## EXERCISE
Write out all the data again, exactly as it stands.

## SOURCE DATA
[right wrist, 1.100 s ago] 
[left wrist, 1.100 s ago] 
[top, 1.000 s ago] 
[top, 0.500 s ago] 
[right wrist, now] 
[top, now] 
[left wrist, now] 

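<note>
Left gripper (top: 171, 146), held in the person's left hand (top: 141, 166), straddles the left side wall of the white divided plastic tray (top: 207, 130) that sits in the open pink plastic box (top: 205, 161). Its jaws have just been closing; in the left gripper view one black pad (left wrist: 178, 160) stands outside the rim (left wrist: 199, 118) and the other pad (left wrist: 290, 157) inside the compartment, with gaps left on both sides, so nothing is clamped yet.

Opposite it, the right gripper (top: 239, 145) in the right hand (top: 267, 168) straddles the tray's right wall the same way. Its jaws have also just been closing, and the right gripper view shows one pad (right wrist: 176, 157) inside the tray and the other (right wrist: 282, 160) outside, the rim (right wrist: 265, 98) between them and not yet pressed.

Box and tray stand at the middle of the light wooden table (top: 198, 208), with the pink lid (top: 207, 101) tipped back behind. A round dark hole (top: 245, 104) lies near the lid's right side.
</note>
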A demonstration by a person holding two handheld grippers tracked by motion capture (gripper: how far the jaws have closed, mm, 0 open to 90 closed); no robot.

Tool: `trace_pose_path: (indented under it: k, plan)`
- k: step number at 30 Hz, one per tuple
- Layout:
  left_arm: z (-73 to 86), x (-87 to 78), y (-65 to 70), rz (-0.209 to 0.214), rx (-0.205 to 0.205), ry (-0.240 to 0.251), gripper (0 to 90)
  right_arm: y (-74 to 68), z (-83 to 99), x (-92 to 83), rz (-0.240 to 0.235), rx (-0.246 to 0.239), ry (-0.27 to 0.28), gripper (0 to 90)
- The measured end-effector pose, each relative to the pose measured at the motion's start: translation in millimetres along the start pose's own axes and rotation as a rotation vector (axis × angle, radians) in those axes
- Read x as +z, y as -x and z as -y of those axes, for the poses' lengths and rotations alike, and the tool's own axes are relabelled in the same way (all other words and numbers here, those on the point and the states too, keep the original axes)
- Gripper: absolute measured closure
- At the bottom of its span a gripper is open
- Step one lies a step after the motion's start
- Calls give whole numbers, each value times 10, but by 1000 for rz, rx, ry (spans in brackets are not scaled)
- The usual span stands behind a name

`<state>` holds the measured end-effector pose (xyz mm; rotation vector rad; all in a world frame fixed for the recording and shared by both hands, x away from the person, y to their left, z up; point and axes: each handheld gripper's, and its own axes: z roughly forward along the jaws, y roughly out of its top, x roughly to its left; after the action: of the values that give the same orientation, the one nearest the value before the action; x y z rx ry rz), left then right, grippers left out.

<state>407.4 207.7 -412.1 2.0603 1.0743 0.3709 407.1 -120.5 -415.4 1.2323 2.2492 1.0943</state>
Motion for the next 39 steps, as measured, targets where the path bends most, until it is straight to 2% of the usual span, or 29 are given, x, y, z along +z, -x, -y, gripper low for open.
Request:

## ANSWER BOX
[right wrist, 1.100 s ago] 
[left wrist, 1.100 s ago] 
[top, 1.000 s ago] 
[top, 0.500 s ago] 
[right wrist, now] 
[top, now] 
[left wrist, now] 

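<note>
Left gripper (top: 171, 146), held in the person's left hand (top: 141, 166), straddles the left side wall of the white divided plastic tray (top: 207, 130) that sits in the open pink plastic box (top: 205, 161). Its jaws have just been closing; in the left gripper view one black pad (left wrist: 178, 160) stands outside the rim (left wrist: 199, 118) and the other pad (left wrist: 290, 157) inside the compartment, with gaps left on both sides, so nothing is clamped yet.

Opposite it, the right gripper (top: 239, 145) in the right hand (top: 267, 168) straddles the tray's right wall the same way. Its jaws have also just been closing, and the right gripper view shows one pad (right wrist: 176, 157) inside the tray and the other (right wrist: 282, 160) outside, the rim (right wrist: 265, 98) between them and not yet pressed.

Box and tray stand at the middle of the light wooden table (top: 198, 208), with the pink lid (top: 207, 101) tipped back behind. A round dark hole (top: 245, 104) lies near the lid's right side.
</note>
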A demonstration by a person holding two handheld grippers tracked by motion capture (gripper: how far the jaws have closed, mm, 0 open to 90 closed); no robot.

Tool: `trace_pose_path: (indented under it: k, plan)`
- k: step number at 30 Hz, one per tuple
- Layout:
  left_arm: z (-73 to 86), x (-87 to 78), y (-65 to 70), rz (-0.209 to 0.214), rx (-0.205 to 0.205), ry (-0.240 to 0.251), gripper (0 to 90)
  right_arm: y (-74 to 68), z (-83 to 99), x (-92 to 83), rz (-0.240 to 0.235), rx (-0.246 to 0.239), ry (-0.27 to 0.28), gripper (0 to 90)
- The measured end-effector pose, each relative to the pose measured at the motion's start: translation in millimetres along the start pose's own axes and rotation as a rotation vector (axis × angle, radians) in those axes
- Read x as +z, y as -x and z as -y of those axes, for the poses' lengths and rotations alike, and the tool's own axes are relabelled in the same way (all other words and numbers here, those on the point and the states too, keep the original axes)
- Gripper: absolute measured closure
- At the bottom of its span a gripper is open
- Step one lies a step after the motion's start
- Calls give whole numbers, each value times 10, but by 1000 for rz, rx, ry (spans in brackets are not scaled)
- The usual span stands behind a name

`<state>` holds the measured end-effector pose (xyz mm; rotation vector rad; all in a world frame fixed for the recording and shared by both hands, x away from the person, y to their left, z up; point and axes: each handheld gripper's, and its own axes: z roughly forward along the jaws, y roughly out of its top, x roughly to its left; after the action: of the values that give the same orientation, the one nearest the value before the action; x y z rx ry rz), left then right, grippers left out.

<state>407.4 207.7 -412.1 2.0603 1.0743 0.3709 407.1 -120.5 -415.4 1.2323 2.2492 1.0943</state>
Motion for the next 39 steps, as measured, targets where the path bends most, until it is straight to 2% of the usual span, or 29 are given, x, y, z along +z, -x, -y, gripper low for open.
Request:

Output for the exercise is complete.